« Fermez les yeux… » demande Mario C.
En ce mercredi soir, le groupe s’est regroupé autour des deux Mario dans une des tentes afin d’écouter leurs témoignages et celui de Valérie et Anik, deux jeunes adultes ayant pris part à une expédition d’aventure thérapeutique organisées par la fondation.
Elles nous racontent comment elles ont dû ramasser les éclats de leur vie en mille morceaux suite au diagnostic de cancer.
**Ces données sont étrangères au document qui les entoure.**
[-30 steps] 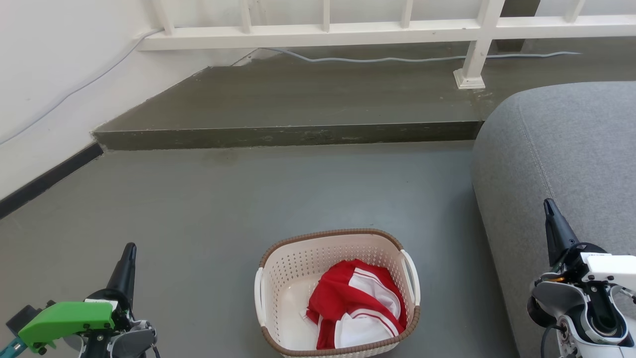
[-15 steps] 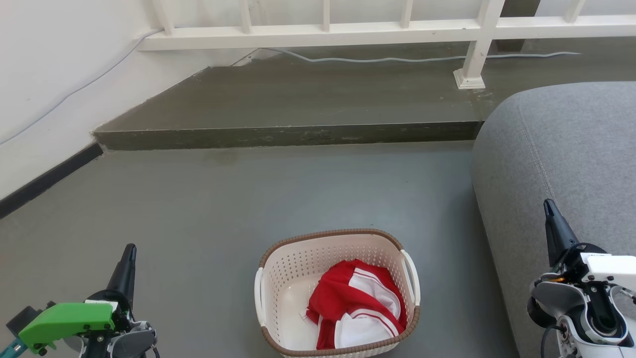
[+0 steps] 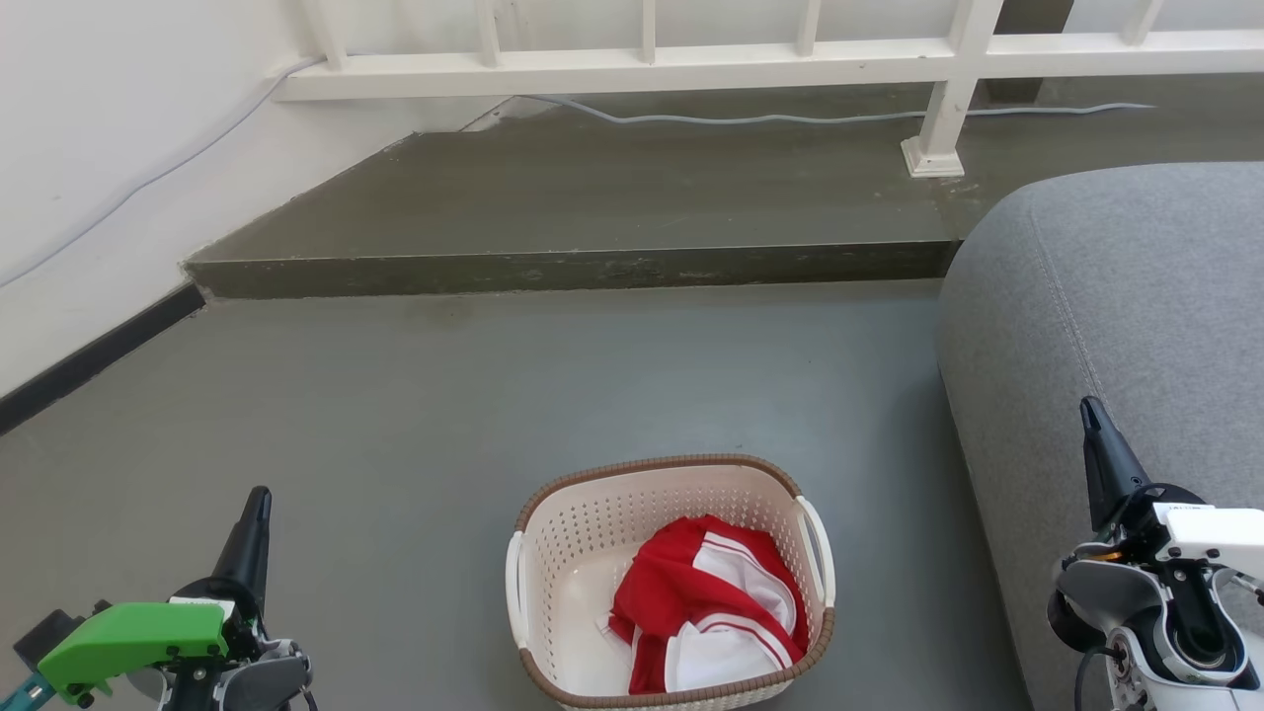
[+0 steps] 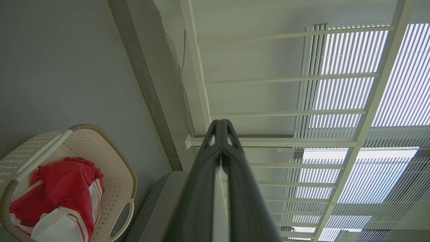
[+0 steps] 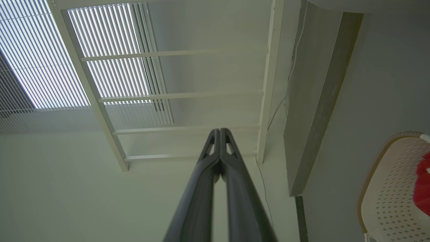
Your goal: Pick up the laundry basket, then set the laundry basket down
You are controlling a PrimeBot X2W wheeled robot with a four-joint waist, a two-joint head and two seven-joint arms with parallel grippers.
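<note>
Sitting on the floor: the laundry basket [image 3: 583,538] is standing upright on the grey floor [image 3: 425,415], well away from the floor's far edge at the step [image 3: 573,267], and nearer the sofa [image 3: 1136,296] side than the wall-side edge.
Basket contents: a red and white garment [image 3: 711,602] is lying bunched inside, toward the basket's right half.
Left pincer: the left pincer [image 3: 259,497] is hovering above the floor to the basket's left, well apart from it. Its two fingers are pressing together tip to tip, holding nothing.
Right pincer: the right pincer [image 3: 1089,407] is hanging to the basket's right, in front of the sofa, also well apart from the basket. Its fingers are meeting at the tips, gripping nothing.
Basket and pincers: the basket is lying between the two, apart from both.
Left wrist view: the basket [image 4: 114,161] is showing at lower left, off to the side of the narrow pincer [image 4: 221,122].
Right wrist view: the basket [image 5: 393,188] is showing at the lower right edge, beside the narrow pincer [image 5: 220,130].
</note>
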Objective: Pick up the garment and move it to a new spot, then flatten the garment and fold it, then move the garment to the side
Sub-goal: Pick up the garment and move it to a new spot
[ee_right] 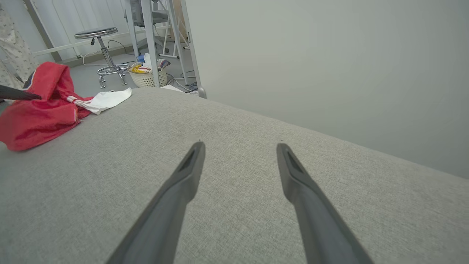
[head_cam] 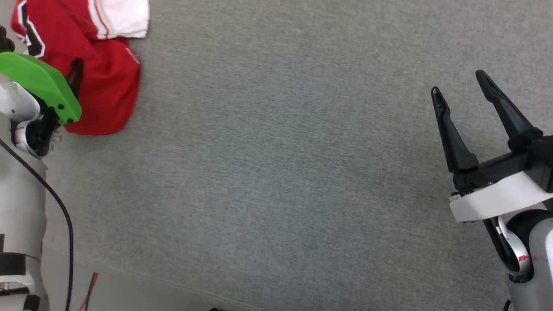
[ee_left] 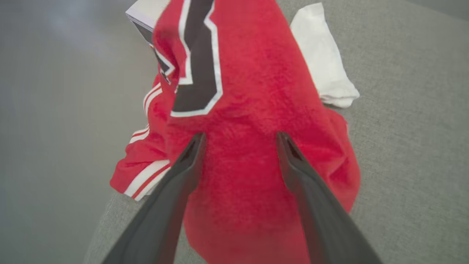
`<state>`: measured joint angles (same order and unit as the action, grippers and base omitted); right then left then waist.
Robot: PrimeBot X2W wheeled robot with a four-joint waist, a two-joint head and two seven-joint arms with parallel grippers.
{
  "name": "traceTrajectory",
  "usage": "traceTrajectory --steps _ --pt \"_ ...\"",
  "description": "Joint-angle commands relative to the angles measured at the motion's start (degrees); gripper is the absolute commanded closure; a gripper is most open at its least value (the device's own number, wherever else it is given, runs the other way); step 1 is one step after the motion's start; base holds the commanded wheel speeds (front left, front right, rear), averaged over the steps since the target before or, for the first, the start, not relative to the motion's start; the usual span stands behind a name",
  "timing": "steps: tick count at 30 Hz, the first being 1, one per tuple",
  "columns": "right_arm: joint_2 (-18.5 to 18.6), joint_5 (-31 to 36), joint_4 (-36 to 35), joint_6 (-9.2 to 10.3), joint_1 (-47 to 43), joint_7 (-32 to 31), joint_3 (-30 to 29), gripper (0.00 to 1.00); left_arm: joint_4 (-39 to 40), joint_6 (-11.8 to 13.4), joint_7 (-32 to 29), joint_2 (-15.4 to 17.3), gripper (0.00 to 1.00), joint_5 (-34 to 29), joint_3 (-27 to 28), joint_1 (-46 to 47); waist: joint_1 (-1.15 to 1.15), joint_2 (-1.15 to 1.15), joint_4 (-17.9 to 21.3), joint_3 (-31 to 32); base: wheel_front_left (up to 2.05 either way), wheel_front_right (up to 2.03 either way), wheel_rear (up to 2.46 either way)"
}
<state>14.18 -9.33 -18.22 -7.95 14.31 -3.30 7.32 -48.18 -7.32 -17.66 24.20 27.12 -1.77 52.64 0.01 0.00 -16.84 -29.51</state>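
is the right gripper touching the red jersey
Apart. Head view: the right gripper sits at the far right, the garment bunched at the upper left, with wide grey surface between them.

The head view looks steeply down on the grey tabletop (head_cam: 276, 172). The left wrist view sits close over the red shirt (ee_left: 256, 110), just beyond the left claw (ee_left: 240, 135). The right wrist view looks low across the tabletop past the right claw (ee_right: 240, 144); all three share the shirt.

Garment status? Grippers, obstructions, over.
Left gripper open over garment, nothing gripped. Right gripper open above grey surface, apart from it. Garment crumpled at surface edge. No obstruction seen.
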Motion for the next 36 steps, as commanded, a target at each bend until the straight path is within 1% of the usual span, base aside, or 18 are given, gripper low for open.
traceTrajectory --steps 1,5,8,11,12,13,14,17,22,23,26,28,33,36 --pt "0.2 -0.4 -0.3 0.46 1.1 0.1 0.1 0.00 -1.3 -0.1 -1.4 0.9 0.00 0.8 -0.9 1.3 -0.01 0.00 4.2 -4.6 0.00 0.00 0.00" --pt "0.4 -1.0 -0.4 0.46 1.7 0.2 -0.1 0.00 -6.4 -0.1 -4.9 2.9 0.00 1.8 -1.7 3.0 -0.01 0.00 5.6 -6.4 0.00 0.00 0.00" --pt "0.6 -1.4 -0.2 0.46 1.9 0.4 -0.4 0.00 -10.1 0.1 -7.0 3.0 0.00 2.0 -2.0 3.9 -0.01 0.00 6.3 -7.1 0.00 0.00 0.00" --pt "0.5 -1.6 -0.1 0.46 1.8 0.6 -0.7 0.00 -12.8 0.2 -7.6 2.7 0.00 3.2 -1.3 4.4 -0.01 0.00 6.8 -7.1 0.00 0.00 0.00" --pt "0.4 -1.7 0.1 0.46 1.8 0.8 -0.8 0.00 -13.6 0.2 -7.9 2.4 0.07 3.8 -1.1 4.5 -0.01 0.00 6.9 -6.9 0.00 0.00 0.00" --pt "0.3 -1.7 0.3 0.46 1.8 0.8 -0.9 0.00 -13.8 0.1 -7.1 2.4 0.66 3.9 -1.1 4.6 -0.01 0.00 6.9 -6.7 0.00 0.00 0.00" --pt "0.1 -1.8 0.4 0.46 1.7 0.9 -1.0 0.00 -14.1 0.2 -5.7 2.5 1.00 3.9 -1.0 4.5 -0.01 0.00 6.9 -6.3 0.00 0.00 0.00" --pt "-0.4 -2.0 1.3 0.46 1.4 1.5 -1.0 0.00 -14.5 0.1 -3.5 2.6 1.00 3.4 -1.8 4.5 -0.01 0.00 6.7 -4.6 0.00 0.00 0.00" --pt "-1.7 -2.8 3.5 0.46 0.8 3.1 -0.8 0.00 -13.1 0.0 3.6 4.0 1.00 1.8 -3.3 5.0 -0.01 0.00 6.1 0.2 0.00 0.00 0.00" --pt "-2.8 -3.1 4.8 0.46 0.0 4.1 -0.9 0.00 -12.1 -0.1 7.7 4.8 1.00 1.1 -3.9 5.4 -0.01 0.00 5.8 3.3 0.00 0.00 0.00" --pt "-4.0 -3.5 6.2 0.46 -1.1 5.1 -1.3 0.00 -10.7 0.0 13.3 5.4 1.00 0.0 -4.4 5.8 -0.01 0.00 5.5 6.9 0.00 0.00 0.00" --pt "-4.9 -3.5 7.0 0.46 -2.0 5.8 -1.8 0.00 -9.6 0.5 17.1 5.5 1.00 -0.8 -4.7 6.1 -0.01 0.00 5.4 9.1 0.00 0.00 0.00" --pt "-7.2 -3.6 8.4 0.46 -4.6 7.1 -3.8 0.00 -6.5 1.8 25.6 4.5 1.00 -3.0 -6.2 5.8 -0.01 0.00 5.6 14.5 0.00 0.00 0.00" --pt "-8.2 -3.5 9.0 0.46 -6.2 7.6 -5.0 0.00 -4.2 2.4 28.9 3.1 1.00 -3.6 -6.9 5.1 -0.01 0.00 6.0 17.2 0.00 0.00 0.00"
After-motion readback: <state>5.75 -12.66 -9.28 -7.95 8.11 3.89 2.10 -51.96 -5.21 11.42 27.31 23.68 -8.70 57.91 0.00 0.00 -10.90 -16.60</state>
Et l’impact de la fondation dans leur vie.
Les Mario poursuivent en racontant les périples de leur propre vie et ce qu’il les a mené à la création de la fondation Sur la pointe des pieds, puis la genèse même du Double Défis des deux Mario.
« N’attendez pas qu’il soit trop tard, n’attendez pas de recevoir ce fameux coup de téléphone qui vous annonce le décès de votre enfant… » raconte Mario C faisant référence à sa propre histoire.
« Sur la pointe des pieds… pour moi ça signifie de s’élever au-dessus et voir au-delà de la maladie, tout en faisant preuve de délicatesse… » explique Mario B.
« Comme sur le Lac, nous souhaitons que celui-ci laisse une trace à l’intérieur et qu’à votre tour, vous marquerez les gens autour de vous… » Le message des Mario est clair : soyons des acteurs de changement dans nos propres vies et celles des autres, ici et maintenant.
Bercés par ce partage rempli de sagesse, les participants retrouvent la chaleur de leur sac de couchage.
Avec le doux son de l’harmonica de Maxime, les participants se réveillent en douceur en ce jeudi matin. La nuit a été bonne et le visage des participants parait plus reposé que la veille. Tous se rassemblent autour des cuistots pour une dernière fois sur la banquise.
Le départ pour cette dernière progression se fait en douceur et dans la bonne humeur après avoir pris le temps d’immortaliser le moment en groupe, armée de mon Nikon.
Nous formons rapidement un groupe très proche et le groupe maintien la cadence avec force. Le temps passe si vite que rapidement, on aperçoit au loin le point d’arrivée.
À l’arrivée, c’est la fête. L’euphorie du début de la traversée est de retour. On rit, on danse, on chante, on pleure doucement.
C’est à la fois la fin et le début de quelque chose de grand.
« Dans 5 jours, je fêterai mon anniversaire de 4 ans de rémission… le Double Défi des deux Mario arrive à la croisée des chemins dans ma vie… » me raconte Valérie, les yeux remplis d’eau.
J’ai le cœur qui craque de l’intérieur.
Je sais qu’il lui reste encore un an avant de pouvoir enfin atteindre le fameux 5 ans de rémission, avant d’enfin souffler pour de bon.
Malgré que nous avons traversé le Lac et bravé le froid ensemble, je ne saurai jamais vraiment ce que c’est de traverser la tempête que le cancer a pu provoquer dans sa vie et dans son cœur. Je marche le dernier 50 mètres avec elle jusqu’à l’accueil à la Pointe Taillon. Je reste là, à côté d’elle et j’écoute notre souffle et le pas de la neige qui craque sous nos skis et raquettes.
Je regarde ses yeux qui brillent et voit la petite flamme au fond qui n’a jamais cessé de brûlé malgré la dureté de la vie.
Rendue au centre, je m’assieds sur mon traîneau, mon fidèle compagnon de mes deux dernières traversées. Je regarde le lac une dernière fois avant de rejoindre le groupe.
Un morceau de pain de pain à la main et une bonne soupe chaude dans l’autre, Anik me raconte : « Lorsque le diagnostic de cancer a tombé, au même moment je venais d’apprendre que je perdais mon emploi. J’avais débuté la chimiothérapie depuis quelques semaines et j’étais dans l’allée d’une pharmacie avec mes médicaments dans les mains… Je me rappelle m’être effondré dans l’allée en pleurant… Je revois encore les boîtes de médicament éparpillées sur le plancher… ».
J’ai l’image en tête de la douce Anik, au milieu de cette allée, essayant de garder entre ses mains tous les morceaux de sa vie brisée…
Mon cœur craque à nouveau.
Tout de même, ce jour, elle ne se doutait pas que dans la même allée, elle allait rencontrer un précieux ami avec qui elle partage aujourd’hui sa vie.
Comme quoi la vie nous réserve parfois de drôle de surprise.
Par moment, la vie peut nous sembler injuste et dure. Le cancer n’est pas un défi que l’on choisit, c’est lui qui le fait à notre place. Dans les moments les plus difficiles de notre vie, on oublie parfois que c’est dans l’adversité qu’on se forge.
Anik et Valérie en sont la preuve vivante.
Une dure impasse peut être au bout du compte le lieu des plus belles inspirations.